--- Exercise data ---
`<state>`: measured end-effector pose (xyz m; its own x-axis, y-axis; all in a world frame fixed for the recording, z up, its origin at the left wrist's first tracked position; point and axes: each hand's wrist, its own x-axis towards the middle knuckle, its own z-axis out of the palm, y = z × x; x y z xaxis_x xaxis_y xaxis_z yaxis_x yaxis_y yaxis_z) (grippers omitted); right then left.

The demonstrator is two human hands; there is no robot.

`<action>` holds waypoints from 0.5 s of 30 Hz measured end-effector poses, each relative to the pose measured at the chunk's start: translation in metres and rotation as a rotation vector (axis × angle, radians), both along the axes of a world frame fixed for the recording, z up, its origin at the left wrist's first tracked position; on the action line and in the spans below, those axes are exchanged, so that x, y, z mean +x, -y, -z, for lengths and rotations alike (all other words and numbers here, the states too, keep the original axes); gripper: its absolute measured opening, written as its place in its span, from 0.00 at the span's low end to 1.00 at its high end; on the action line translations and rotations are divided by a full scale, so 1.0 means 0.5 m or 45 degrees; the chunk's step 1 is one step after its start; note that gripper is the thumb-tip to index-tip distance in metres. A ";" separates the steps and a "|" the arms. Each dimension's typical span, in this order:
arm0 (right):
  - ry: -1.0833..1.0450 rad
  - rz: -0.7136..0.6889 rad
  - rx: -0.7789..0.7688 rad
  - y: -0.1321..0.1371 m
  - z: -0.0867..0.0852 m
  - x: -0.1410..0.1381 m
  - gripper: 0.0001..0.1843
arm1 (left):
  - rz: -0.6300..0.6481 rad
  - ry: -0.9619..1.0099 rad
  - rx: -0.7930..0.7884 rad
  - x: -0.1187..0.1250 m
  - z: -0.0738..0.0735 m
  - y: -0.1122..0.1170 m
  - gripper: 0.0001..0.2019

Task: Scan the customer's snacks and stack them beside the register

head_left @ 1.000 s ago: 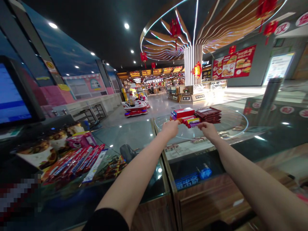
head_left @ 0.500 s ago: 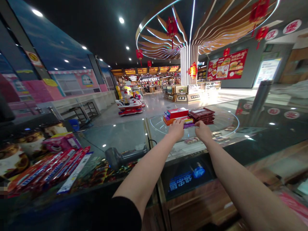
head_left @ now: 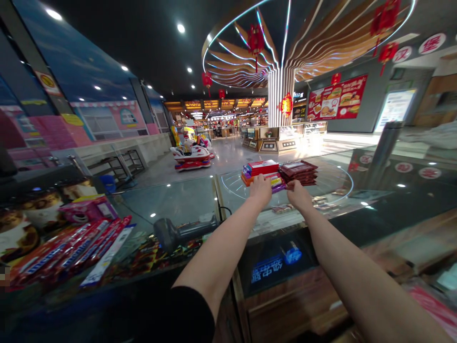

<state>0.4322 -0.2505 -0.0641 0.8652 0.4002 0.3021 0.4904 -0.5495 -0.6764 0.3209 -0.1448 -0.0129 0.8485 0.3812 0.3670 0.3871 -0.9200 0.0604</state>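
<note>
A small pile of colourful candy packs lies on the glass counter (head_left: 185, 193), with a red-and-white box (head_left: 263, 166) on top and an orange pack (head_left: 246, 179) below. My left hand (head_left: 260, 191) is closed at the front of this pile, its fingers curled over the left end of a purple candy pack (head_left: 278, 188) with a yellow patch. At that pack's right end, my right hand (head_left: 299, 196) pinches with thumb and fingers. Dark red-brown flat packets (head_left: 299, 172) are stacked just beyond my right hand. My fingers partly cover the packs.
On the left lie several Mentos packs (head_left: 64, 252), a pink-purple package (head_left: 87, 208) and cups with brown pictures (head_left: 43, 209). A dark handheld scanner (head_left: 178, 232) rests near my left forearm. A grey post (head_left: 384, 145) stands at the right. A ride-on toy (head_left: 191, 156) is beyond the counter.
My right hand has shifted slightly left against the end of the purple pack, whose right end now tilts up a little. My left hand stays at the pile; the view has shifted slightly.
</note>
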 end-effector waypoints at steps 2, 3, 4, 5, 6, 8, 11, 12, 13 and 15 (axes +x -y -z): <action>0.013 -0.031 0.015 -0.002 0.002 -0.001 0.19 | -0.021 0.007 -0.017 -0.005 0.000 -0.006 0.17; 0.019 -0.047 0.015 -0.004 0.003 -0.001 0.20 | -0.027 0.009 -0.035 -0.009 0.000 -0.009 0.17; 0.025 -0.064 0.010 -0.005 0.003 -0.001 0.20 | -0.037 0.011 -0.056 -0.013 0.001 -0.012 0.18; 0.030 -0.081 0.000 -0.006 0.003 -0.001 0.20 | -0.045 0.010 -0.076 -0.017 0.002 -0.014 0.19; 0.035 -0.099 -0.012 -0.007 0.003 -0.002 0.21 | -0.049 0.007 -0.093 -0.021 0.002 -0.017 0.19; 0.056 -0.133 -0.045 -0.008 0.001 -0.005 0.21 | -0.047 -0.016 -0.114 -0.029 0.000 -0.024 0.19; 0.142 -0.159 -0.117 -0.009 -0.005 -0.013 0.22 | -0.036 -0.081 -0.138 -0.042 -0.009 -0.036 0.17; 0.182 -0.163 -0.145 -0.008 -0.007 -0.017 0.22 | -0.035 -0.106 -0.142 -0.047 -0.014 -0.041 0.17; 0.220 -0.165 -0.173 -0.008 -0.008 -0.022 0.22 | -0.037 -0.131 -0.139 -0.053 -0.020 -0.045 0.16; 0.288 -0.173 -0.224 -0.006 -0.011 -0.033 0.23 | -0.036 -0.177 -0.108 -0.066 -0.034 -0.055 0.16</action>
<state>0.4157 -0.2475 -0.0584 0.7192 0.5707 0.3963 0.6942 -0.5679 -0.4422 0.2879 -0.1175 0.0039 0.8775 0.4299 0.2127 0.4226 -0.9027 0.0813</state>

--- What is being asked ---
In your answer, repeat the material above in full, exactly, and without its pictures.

--- Response box ---
`<state>`: measured end-effector pose (xyz m; its own x-axis, y-axis; all in a world frame fixed for the recording, z up, its origin at the left wrist's first tracked position; point and axes: each hand's wrist, its own x-axis towards the middle knuckle, its own z-axis out of the palm, y = z × x; x y z xaxis_x xaxis_y xaxis_z yaxis_x yaxis_y yaxis_z) (grippers omitted); right then left.

The demonstrator is two human hands; there is no robot.

`<action>` holds waypoints from 0.5 s of 30 Hz measured end-effector poses, each relative to the pose measured at the chunk's start: translation in metres and rotation as a rotation vector (axis × angle, radians), both along the axes of a world frame fixed for the recording, z up, its origin at the left wrist's first tracked position; on the action line and in the spans below, those axes are exchanged, so that x, y, z mean +x, -y, -z, for lengths and rotations alike (all other words and numbers here, the states too, keep the original axes); gripper: its absolute measured opening, written as its place in its span, from 0.00 at the span's low end to 1.00 at its high end; on the action line translations and rotations are divided by a full scale, so 1.0 means 0.5 m or 45 degrees; the chunk's step 1 is one step after its start; note that gripper is the thumb-tip to index-tip distance in metres. A ";" separates the steps and a "|" the arms. Each dimension's typical span, in this order:
arm0 (right):
  - ry: -1.0833..1.0450 rad
  - rz: -0.7136..0.6889 rad
  - rx: -0.7789..0.7688 rad
  - y: -0.1321..0.1371 m
  - z: -0.0867..0.0852 m
  - x: -0.1410..0.1381 m
  - gripper: 0.0001..0.1843
arm1 (left):
  - rz: -0.6300..0.6481 rad
  - ry: -0.9619..1.0099 rad
  - rx: -0.7930..0.7884 rad
  - x: -0.1187..0.1250 m
  - z: -0.0738..0.0735 m
  - y: -0.1122..0.1170 m
  - gripper: 0.0001..0.2019

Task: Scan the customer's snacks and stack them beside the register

head_left @ 1.000 s ago: 
head_left @ 0.500 s ago: 
head_left @ now: 

<state>0.4322 -0.2505 -0.0641 0.8652 0.4002 0.3021 0.4904 -0.5495 -0.6764 0.3209 -0.1448 -0.0129 0.8485 0.3812 0.3670 0.3871 -0.9200 0.0604</state>
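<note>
A small pile of colourful candy packs lies on the glass counter (head_left: 185, 193), with a red-and-white box (head_left: 263, 166) on top and an orange pack (head_left: 246, 179) below. My left hand (head_left: 260, 191) is closed at the front of this pile, its fingers curled over the left end of a purple candy pack (head_left: 278, 188) with a yellow patch. At that pack's right end, my right hand (head_left: 299, 196) pinches with thumb and fingers. Dark red-brown flat packets (head_left: 299, 172) are stacked just beyond my right hand. My fingers partly cover the packs.
On the left lie several Mentos packs (head_left: 64, 252), a pink-purple package (head_left: 87, 208) and cups with brown pictures (head_left: 43, 209). A dark handheld scanner (head_left: 178, 232) rests near my left forearm. A grey post (head_left: 384, 145) stands at the right. A ride-on toy (head_left: 191, 156) is beyond the counter.
My right hand has shifted slightly left against the end of the purple pack, whose right end now tilts up a little. My left hand stays at the pile; the view has shifted slightly.
</note>
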 end-effector waypoints at steps 2, 3, 4, 5, 6, 8, 11, 12, 13 and 15 (axes +x -y -z): <action>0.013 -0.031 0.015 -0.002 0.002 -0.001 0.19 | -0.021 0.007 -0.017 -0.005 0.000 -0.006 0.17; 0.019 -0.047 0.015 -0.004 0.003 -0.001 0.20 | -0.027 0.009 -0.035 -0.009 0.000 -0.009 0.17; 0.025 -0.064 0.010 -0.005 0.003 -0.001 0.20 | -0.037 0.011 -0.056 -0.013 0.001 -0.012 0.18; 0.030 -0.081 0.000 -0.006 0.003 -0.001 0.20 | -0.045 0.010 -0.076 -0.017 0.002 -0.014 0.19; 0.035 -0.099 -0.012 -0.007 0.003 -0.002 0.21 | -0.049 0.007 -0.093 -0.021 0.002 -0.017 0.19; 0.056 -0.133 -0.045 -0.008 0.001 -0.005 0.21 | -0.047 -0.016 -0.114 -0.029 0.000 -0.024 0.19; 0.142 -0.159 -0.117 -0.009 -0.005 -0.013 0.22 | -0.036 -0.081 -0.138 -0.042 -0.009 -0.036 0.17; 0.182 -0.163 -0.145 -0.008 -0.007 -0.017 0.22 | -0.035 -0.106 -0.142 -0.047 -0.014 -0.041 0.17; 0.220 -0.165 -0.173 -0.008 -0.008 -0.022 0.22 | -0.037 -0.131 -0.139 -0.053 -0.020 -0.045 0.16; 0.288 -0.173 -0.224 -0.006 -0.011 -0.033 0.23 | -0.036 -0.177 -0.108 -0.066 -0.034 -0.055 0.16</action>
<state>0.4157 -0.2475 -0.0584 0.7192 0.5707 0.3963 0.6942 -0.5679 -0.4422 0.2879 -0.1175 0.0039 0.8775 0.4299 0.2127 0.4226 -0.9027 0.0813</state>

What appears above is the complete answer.